━━ DATASET CONTENT

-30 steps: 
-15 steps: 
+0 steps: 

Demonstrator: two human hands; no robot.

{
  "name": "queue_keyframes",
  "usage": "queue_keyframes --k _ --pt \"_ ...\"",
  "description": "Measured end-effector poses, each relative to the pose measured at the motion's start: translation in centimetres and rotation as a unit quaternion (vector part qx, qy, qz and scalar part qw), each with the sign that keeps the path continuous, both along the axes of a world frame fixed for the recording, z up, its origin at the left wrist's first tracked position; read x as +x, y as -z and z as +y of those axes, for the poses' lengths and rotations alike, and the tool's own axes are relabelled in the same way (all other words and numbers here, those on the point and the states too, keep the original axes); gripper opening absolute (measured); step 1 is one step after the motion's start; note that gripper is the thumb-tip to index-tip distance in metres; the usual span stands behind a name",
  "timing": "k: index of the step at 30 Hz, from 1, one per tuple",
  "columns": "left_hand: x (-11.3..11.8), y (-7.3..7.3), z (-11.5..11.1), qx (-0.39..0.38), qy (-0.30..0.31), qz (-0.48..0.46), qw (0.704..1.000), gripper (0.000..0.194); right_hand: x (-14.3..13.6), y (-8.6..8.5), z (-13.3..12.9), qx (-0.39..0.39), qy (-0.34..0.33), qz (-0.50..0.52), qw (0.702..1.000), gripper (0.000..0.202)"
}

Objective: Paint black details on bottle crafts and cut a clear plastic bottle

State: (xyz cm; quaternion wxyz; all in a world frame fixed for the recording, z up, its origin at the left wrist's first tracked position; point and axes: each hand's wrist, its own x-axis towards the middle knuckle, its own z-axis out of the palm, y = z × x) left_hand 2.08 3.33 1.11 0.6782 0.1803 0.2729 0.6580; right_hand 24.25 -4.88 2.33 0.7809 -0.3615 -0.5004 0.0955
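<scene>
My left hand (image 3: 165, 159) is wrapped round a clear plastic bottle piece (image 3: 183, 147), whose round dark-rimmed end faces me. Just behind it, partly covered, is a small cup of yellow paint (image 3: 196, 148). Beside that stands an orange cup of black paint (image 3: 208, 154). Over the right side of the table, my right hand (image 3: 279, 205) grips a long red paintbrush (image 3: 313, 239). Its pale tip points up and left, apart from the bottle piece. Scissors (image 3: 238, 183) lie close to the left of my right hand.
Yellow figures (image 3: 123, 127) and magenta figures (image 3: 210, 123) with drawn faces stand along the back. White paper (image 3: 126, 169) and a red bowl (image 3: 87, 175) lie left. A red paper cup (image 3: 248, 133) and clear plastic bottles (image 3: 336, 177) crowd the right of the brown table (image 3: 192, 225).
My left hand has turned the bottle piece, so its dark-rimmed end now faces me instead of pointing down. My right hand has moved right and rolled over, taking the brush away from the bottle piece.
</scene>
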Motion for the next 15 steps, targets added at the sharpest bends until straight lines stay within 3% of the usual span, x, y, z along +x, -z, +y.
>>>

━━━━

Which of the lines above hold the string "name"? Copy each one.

  "name": "queue_keyframes",
  "description": "Measured end-effector poses, each relative to the pose measured at the motion's start: translation in centimetres and rotation as a unit quaternion (vector part qx, qy, qz and scalar part qw), each with the sign that keeps the path continuous, both along the axes of a world frame fixed for the recording, z up, its origin at the left wrist's first tracked position; read x as +x, y as -z and z as +y of those axes, for the poses' lengths and rotations alike, and the tool's own axes are relabelled in the same way (all other words and numbers here, those on the point and the states too, keep the original axes); gripper opening absolute (measured); step 1 is one step after the motion's start; note that gripper is the thumb-tip to index-tip distance in metres; the usual span stands behind a name",

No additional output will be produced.